Sarawak will most certainly face a chronic surplus of power. The current peak demand in Sarawak is just over 1000 MW, but Sarawak Energy wants to add another 6,200 MW until 2020 when the Bakun dam already has a 2400MW capacity. It is purely wishful thinking that Sarawak can find enough power purchasers to take up all this excess power. The global mining giants such as Rio Tinto and Alcoa have been flip flopping on their commitment to take up this energy with their energy guzzling and toxic industries ever since the 1990s. Knowing how desperate the government is in wanting to attract energy guzzlers to take up this excess power, they can afford to wait until we make them offers they can't refuse, namely cheap power and other tax incentives like the ones we offered Lynas.

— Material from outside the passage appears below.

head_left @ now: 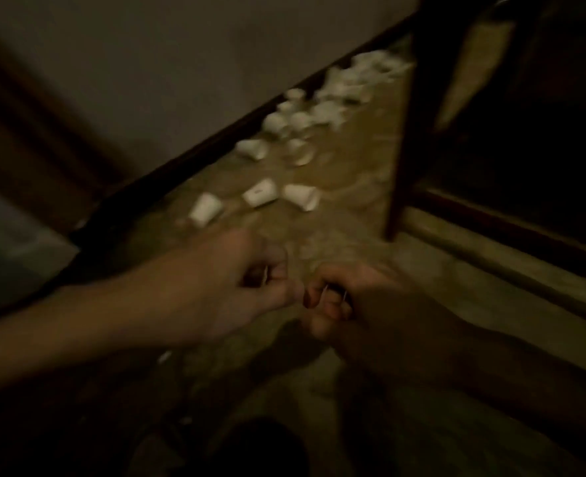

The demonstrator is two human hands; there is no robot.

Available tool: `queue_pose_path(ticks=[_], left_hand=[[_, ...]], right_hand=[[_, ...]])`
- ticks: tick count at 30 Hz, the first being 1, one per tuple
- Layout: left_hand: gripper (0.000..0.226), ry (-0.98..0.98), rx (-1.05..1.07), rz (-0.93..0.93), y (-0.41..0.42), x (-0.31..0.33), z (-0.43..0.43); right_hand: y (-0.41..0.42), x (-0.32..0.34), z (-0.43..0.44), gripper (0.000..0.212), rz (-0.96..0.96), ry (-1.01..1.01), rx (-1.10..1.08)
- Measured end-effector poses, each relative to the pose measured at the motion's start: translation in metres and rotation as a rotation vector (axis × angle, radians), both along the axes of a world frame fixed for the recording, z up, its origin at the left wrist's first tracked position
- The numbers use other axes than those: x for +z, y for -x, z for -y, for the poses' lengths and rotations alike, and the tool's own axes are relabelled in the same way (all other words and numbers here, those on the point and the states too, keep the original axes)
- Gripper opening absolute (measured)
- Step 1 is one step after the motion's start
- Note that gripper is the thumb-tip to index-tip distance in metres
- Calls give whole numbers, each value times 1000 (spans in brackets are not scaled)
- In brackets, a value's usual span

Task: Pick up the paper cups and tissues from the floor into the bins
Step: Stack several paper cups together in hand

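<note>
Three white paper cups [260,192] lie on their sides on the tan floor [336,166], ahead of both hands. Roughly six more cups and a blurred white heap [360,77] trail off along the dark skirting board [181,166]; tissues can't be told apart in it. The left hand [223,287] is nearer the leftmost cup [205,208]; the right hand [364,304] is close beside it. The fingers [278,270] are curled on both; whether they hold anything, I can't tell.

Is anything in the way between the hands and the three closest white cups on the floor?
Nothing I can see. Only bare floor lies between the left hand, the right hand and the three nearest paper cups. The dark wooden leg stands off to the right.
</note>
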State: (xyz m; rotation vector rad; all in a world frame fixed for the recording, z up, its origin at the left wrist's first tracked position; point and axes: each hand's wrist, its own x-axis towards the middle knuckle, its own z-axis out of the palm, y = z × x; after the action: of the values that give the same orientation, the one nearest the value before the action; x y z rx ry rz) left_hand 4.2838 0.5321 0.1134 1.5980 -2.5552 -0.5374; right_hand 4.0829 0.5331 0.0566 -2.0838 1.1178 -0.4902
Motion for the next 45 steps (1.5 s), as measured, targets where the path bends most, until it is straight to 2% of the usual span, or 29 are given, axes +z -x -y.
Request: queue_pose_path(ticks=[2,4,6,10,13,15,18,20,23,26,29,32,35,37,38,41,43,45], left_hand=[[20,-80,231,-91,-69,-45,-22],[21,-159,435,-203,-129,-93,-47],[24,-229,646,-315,-181,-135,-75],[17,-188,986,-481,-263,-199,-116],[5,-143,1220,-543,-303,-238,-133],[8,-120,1359,-558,-330,-258,-149],[13,-70,1580,-583,-378,-276,-169],[30,-39,1756,-524,-418,-284,-182],[57,58,1902,-355,-485,-289,-197],[77,114,1958,-314,-544,-293,-210],[90,65,1915,-466,-578,-308,-223],[81,122,1928,-452,-596,-325,-229],[70,175,1877,-432,-598,-329,-214],[65,279,1894,-505,-579,-326,-205],[63,338,1850,-530,-566,-324,-198],[65,348,1673,-579,-521,-330,-187],[69,262,1613,-597,-495,-334,-182],[64,172,1506,-669,-481,-331,-173]], right_hand=[[-74,-28,19,19,-74,-39,162],[-143,-56,29,27,-132,-64,242],[-206,-86,28,24,-129,-159,281],[-310,-142,16,10,-101,-292,409],[-367,-175,6,28,-155,-302,483],[-399,-189,-6,40,-251,-317,564],[-454,-196,-19,42,-240,-344,668],[-495,-197,-28,42,-261,-379,752],[-554,-205,-42,52,-303,-407,792],[-604,-218,-57,51,-298,-455,802],[-639,-229,-75,49,-326,-553,796],[-661,-238,-86,44,-315,-620,756],[-669,-243,-85,33,-161,-824,477],[-677,-242,-80,28,-119,-929,369],[-679,-241,-76,34,-83,-976,313],[-685,-244,-77,79,11,-1166,51],[-677,-245,-74,86,-14,-1226,-84],[-661,-246,-57,84,-23,-1139,-166]])
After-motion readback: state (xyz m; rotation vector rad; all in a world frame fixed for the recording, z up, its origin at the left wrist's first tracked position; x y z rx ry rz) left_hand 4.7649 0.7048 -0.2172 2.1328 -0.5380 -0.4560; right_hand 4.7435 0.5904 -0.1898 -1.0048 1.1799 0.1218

Completed dams include Batang Ai (108 MW), completed in the 1980s; Bakun (2,400 MW), completed in 2011. The Murum dam (944 MW) is almost completed, while Sarawak Energy's high priority projects include Baram (1,200 MW), Baleh (1,300 MW), Pelagus (410 MW), Limbang (245MW), Lawas (87 MW), Baram 3 (300MW), Belepeh (114MW), Linau (297 MW).


Cut subsidies for the IPPs, not home consumers

The government has announced the removal of energy subsidies. But who benefits most from these electricity subsidies? Certainly not the average home consumers or the poorer sectors of our society. 

This is because subsidies are "blanket subsidies," available to all consumers, regardless of their wealth. As a result, these subsidies benefit IPPs, suppliers, and wealthy households in urban areas comparatively more than they do poor households.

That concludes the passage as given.